Congrats — you successfully connected your object storage bucket to ADW. Now all that is left to do is upload the data in our object storage bucket to an ADW table. We are going to do this using a live table. Live tables are a cool and newer feature of ADW that essentially allow you to have a live connection between an object storage bucket and an ADW table. For example, let’s say you were streaming Tweets from Twitter and storing the raw output in an object storage bucket. You could set up a live table that connects your ADW to object storage in a way that when a new output is uploaded to your bucket, it is then automatically fed into an ADW table. To start your set-up, click the hamburger icon in the upper left hand corner of your screen. Under Data Tool, click Data Load.

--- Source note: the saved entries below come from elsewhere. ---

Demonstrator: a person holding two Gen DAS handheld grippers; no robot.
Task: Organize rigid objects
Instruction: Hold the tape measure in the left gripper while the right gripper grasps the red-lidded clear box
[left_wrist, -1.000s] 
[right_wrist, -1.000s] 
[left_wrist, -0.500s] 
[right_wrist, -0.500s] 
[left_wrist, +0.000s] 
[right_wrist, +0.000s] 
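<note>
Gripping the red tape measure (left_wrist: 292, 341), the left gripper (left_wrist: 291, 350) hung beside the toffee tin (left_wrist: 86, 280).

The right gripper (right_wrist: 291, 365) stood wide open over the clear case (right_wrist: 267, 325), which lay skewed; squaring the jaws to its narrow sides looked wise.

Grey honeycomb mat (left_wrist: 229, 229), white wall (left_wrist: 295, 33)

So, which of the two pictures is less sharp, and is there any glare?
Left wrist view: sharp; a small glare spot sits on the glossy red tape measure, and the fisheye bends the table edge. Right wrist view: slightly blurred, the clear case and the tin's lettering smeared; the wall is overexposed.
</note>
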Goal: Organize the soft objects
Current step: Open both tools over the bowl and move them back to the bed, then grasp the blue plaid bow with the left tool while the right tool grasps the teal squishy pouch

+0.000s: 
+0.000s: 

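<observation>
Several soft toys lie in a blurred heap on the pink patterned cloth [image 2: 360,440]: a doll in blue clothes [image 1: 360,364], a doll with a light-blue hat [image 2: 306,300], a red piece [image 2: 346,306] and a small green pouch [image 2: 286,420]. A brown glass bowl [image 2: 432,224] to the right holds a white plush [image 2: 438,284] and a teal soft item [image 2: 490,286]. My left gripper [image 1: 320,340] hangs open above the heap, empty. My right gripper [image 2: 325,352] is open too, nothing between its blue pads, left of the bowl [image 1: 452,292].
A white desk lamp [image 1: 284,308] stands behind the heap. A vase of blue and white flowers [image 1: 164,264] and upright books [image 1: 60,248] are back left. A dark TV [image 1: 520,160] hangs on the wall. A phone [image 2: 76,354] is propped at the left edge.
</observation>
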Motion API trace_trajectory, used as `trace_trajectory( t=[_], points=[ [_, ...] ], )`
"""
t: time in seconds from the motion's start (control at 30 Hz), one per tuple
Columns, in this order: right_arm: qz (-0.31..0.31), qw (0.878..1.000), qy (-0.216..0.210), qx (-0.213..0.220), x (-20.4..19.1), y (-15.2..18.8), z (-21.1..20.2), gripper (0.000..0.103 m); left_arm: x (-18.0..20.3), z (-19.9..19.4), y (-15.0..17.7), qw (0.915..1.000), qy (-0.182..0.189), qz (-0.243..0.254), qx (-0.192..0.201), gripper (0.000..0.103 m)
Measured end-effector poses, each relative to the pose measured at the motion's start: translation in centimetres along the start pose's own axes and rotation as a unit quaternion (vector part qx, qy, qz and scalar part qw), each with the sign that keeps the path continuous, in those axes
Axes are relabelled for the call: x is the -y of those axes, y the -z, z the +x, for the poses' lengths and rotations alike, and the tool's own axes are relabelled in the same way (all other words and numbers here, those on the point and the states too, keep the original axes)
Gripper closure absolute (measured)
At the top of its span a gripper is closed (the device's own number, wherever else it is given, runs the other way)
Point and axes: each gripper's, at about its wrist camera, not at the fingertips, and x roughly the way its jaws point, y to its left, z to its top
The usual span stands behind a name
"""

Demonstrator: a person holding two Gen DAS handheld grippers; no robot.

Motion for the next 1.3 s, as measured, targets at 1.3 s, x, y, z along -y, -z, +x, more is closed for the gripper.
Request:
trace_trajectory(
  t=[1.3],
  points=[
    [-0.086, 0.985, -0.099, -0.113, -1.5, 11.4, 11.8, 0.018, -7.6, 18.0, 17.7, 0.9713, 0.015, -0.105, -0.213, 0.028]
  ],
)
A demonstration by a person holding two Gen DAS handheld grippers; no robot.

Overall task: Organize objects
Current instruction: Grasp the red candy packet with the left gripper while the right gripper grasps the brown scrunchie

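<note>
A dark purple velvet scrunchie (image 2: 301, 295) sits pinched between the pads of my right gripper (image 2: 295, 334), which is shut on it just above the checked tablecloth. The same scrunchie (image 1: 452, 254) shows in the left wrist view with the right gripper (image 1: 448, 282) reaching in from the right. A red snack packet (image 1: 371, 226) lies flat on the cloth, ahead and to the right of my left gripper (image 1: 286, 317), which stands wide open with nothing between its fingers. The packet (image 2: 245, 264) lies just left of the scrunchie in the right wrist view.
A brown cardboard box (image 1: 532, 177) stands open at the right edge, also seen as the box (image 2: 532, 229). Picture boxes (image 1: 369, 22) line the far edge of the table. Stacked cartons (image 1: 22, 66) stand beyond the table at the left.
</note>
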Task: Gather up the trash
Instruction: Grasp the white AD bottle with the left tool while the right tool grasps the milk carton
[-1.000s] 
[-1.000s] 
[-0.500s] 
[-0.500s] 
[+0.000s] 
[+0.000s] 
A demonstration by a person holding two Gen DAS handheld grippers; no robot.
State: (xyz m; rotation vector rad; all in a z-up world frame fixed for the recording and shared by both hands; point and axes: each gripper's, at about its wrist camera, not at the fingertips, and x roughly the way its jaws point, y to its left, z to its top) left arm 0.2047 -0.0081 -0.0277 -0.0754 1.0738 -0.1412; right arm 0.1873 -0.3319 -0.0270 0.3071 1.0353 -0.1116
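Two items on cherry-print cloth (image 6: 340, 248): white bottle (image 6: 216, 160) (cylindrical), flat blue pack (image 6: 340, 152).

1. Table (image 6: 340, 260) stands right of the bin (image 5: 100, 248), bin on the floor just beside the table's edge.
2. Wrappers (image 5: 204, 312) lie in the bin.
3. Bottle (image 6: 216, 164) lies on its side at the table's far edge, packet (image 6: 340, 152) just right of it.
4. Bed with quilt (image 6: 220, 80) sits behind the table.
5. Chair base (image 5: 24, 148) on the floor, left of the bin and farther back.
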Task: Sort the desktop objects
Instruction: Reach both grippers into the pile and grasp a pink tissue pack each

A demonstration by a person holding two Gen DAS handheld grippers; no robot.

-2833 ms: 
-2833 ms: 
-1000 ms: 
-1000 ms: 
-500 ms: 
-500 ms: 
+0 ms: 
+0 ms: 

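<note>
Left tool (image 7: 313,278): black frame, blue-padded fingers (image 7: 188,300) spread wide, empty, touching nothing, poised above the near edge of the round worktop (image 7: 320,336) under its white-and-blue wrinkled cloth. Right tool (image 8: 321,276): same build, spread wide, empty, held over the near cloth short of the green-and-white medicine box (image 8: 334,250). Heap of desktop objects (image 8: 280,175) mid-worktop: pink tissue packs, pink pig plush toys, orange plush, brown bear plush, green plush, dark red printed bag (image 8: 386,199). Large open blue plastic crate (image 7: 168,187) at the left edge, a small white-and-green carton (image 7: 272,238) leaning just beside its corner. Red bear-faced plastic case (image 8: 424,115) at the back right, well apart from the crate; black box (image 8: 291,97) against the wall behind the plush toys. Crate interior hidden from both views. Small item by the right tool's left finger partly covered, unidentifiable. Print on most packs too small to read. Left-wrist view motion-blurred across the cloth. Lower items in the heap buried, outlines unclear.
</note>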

Click the Feed Data tile and then click Next.

Click +Create Live Table Feed.

A window will pop-up. Fill-in the boxes with the following:

  • Live Table Feed Name: BROOKLYN_SALES_MAP
  • Target Table Name: BROOKLYN_SALES_MAP
  • Object Filter: *.csv

Uncheck Enable for Scheduling. Your window should look like this. Click Create.

Click the three dots next to your live table feed and click Run Live Table Feed Immediately (Once).

This may take a few minutes to execute. Once this is successfully executed, you will see a confirmation pop-up in the upper right-hand corner of your screen that looks like this.

Let’s now navigate to SQL. In the upper left-hand corner of your screen, open the hamburger menu. Under Development, click SQL.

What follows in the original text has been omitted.